Les élections législatives de 7 juin dernier ont confirmé la perte de la majorité absolue du parti islamique AKP du Président Recep Tayyip Erdogan, mais ce dernier a empêché la formation d’un gouvernement de coalition, afin de provoquer des élections anticipées prévues pour le 1er novembre, dans le but de rester définitivement au pouvoir. Ainsi, en violant la constitution il a confisqué le pouvoir. Cela s’appelle en sciences politiques un “coup d’État civil“. Le régime issu du coup d’État militaire de 12 septembre 1980, mérite par ailleurs l’appellation de “coup d’État permanent“ (le Putsch permanent) du fait de l’omniprésence des militaires dans le système politique siégeant au Conseil national de sécurité -une invention de la constitution de 1982- avec le gouvernement civil. Concernant les mœurs politiques du pays, il y a donc continuité. Mais cette fois-ci, le danger est politiquement mortel, car Erdogan veut instaurer un régime islamique sunnite, mettant ainsi fin à la société séculière en abolissant le régime laïc. Dans son jargon, cela s’appelle la “Nouvelle Turquie“ qui n’est autre qu’une dictature verte aux couleurs de l’islam. Le pays encourt donc un grave danger.

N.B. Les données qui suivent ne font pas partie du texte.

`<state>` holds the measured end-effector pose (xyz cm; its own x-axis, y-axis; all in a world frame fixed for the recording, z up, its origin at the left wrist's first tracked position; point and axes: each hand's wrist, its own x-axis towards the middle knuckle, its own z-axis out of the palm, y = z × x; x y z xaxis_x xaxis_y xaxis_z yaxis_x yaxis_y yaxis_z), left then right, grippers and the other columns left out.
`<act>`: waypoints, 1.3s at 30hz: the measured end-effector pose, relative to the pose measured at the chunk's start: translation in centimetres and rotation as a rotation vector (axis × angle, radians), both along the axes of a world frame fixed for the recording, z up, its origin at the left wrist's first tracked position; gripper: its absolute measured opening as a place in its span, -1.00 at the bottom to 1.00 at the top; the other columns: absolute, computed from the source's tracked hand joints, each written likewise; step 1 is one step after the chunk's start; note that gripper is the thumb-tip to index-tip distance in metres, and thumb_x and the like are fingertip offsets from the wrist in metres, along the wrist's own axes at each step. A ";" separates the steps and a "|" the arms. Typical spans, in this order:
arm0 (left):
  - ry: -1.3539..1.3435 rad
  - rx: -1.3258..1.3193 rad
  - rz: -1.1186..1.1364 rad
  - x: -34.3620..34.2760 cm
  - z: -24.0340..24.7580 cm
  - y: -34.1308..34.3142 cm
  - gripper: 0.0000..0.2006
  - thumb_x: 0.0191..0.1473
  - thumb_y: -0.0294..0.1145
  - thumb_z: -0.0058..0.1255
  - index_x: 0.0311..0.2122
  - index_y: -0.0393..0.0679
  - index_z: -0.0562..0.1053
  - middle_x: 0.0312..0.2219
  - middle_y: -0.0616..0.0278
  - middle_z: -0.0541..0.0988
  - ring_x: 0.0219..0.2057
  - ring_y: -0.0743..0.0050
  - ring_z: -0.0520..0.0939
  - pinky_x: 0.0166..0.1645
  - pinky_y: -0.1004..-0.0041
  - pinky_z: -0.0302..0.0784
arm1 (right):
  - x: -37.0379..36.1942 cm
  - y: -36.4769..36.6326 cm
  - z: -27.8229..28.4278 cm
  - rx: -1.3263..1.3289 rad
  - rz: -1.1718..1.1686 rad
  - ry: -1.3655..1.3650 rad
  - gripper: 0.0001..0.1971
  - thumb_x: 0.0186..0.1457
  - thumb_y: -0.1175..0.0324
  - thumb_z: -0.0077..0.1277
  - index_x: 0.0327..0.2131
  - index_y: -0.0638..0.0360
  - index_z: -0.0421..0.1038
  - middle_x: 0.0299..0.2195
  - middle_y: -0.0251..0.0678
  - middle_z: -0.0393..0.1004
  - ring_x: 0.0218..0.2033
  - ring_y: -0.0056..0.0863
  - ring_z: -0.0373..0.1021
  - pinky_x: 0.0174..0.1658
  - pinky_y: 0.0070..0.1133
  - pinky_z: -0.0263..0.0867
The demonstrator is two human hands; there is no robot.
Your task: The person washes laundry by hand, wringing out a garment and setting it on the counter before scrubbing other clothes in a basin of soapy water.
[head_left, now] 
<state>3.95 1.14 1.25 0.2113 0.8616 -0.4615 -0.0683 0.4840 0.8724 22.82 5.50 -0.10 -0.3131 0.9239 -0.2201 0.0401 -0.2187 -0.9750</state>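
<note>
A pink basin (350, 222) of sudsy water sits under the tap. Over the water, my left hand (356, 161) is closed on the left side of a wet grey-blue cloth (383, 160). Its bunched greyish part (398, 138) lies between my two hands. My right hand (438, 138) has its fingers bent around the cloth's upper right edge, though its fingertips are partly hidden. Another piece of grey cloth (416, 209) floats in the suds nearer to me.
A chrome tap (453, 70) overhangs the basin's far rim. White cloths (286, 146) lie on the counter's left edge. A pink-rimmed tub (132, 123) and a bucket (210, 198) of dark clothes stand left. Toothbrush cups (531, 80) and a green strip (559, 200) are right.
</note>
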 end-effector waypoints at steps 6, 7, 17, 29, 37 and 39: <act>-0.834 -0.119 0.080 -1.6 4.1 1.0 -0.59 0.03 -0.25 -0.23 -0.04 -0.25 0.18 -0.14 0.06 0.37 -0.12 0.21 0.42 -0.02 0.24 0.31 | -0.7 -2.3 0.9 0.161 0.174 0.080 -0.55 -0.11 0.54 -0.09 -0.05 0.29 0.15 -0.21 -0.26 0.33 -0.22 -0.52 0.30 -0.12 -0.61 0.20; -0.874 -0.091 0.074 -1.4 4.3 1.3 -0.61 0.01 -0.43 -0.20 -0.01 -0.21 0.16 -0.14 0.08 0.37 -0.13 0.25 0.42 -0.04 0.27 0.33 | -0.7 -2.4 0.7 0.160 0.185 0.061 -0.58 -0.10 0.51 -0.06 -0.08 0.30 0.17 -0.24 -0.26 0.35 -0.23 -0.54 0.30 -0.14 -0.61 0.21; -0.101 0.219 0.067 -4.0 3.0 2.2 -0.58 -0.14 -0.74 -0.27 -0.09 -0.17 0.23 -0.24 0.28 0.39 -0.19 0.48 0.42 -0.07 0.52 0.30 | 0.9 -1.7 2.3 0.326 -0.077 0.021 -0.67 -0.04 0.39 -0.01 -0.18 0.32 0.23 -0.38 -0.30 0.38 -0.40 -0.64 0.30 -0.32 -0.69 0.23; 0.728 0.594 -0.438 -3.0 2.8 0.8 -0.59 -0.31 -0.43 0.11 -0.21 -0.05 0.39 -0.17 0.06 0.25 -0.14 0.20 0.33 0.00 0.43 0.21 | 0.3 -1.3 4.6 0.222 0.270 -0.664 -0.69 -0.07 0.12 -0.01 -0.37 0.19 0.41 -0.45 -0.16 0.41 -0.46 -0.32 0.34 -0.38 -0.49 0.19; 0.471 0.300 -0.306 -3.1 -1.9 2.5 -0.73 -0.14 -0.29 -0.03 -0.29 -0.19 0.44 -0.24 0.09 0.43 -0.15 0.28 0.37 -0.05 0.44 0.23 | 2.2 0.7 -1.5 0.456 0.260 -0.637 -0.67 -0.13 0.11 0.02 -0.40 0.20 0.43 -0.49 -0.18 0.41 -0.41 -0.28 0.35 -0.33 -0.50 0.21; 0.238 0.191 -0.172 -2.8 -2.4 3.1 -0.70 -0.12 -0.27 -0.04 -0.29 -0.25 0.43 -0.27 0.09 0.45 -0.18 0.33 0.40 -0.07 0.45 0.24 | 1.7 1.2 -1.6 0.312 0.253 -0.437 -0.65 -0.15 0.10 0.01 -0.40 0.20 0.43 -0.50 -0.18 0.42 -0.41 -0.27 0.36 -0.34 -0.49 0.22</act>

Tous les moyens sont bons pour rester au pouvoir et réaliser le dessin machiavélique : créer une guerre civile entre les Kurdes et les Turcs, entrer en Syrie pour faire la guerre, truquer les élections, passer à un régime d’État d’urgence pour suspendre le parlement. La mise-en-scène byzantine prévoit en définitif rester coûte que coûte au pouvoir, quels que soient les résultats des futures élections. Le non-dit est qu’il peut ne pas y avoir d’élections du tout !

Ainsi, Selahattin Demirtas, le leader du parti d’origine pro-kurde HDP (le Parti démocratique des peuples) qui est devenu lors des dernières élections un parti national en obtenant 13%, soit 6 millions de voix, et empêchant ainsi le projet du Président, accuse Erdogan et son Premier ministre Davutoglu comme étant les principaux responsables ayant pris la décision de déclencher une guerre civile. Après les élections, le pouvoir islamique a enterré les pourparlers de paix avec le PKK (la guérilla kurde), a provoqué la guerre contre cette organisation et a attaqué le HDP pour l’éliminer politiquement. La fermeture de ce parti est aussi dans leur ordre du jour. Le but d’Erdogan est d’instaurer son régime anachronique qui n’est qu’une copie de celui des Frères Musulmans, sans qu’il y ait une opposition kurde, ni de résistance ; car les Kurdes sont la force politique la mieux organisée du pays. Dans ce contexte, les forces paramilitaires SA (Sturmabteilung) à la sauce islamique sont descendues dans la rue les 7 et 8 septembre pour attaquer et incendier 400 locaux du HDP dans toute la Turquie en procédant au lynchage des Kurdes sous la protection des forces de l’ordre. C’était la Nuit de Cristal (Kristallnacht) de la Turquie.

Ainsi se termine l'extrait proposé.